As a Soldier, you are part of a team that is not just strong, but Army Strong. You have physical strength, mental strength and emotional strength. You are “strong enough to get yourself over” and “strong enough to get over yourself.”
This strength can help you win the fight against the fiercest addiction you may ever face – a tobacco addiction.
Tobacco addiction comes on gradually. You try a few cigarettes and think it isn’t too bad. You feel more alert, ready for anything. It is not that expensive either. Just a few bucks a day to feel good.

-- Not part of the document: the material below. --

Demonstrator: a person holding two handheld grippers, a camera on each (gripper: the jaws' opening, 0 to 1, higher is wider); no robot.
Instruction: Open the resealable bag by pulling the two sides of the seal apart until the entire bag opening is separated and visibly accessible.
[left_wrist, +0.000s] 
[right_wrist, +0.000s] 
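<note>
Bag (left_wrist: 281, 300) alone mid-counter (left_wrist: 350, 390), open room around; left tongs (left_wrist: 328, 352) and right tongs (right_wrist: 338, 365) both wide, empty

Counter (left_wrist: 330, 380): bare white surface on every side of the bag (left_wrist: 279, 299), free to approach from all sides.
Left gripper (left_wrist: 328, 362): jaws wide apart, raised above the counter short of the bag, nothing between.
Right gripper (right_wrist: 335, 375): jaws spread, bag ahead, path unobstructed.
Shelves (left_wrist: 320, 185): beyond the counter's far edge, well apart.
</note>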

But soon, you smoke whenever you can, at whatever the cost – not just in money, but in time and in relationships. Now, you don’t want to feel good by smoking; you just want to avoid the bad feeling that comes when you don’t smoke. This is addiction and it only takes about 100 cigarettes to go from “trying it out” to addiction.
You probably feel the addiction in the time it takes you to go outside for a smoke, or in your personal relationships, or in your wallet. What’s worse, you may feel it physically in your performance and readiness.
According to the surgeon general of the United States, smoking has negative effects on nearly every organ of the human body. Smoking is directly linked to the two leading causes of death: coronary heart disease and cancer. Cigarette smokers are two to four times more likely to develop coronary heart disease than non-smokers. The risk of dying from lung cancer is more than 23 times higher among men who smoke cigarettes and about 13 times higher among women who smoke, compared with those who have never smoked.
In addition, recent onset smoking has been linked to a serous and sometimes fatal illness called acute eosino-philic pneumonia, which has occurred among young servicemembers in Iraq.
Maybe smoking is something that should concern you. Tobacco use negatively affects your health. Why not fight tobacco addiction? For many Soldiers, fighting tobacco addiction is the hardest fight they will ever have.
Thursday is the Great American Smokeout, a day when smokers are encouraged to go without smoking. If you can’t stop smoking for just one day, then you probably are addicted to tobacco. If that’s the case, let your healthcare provider know you need help to begin fighting the addiction.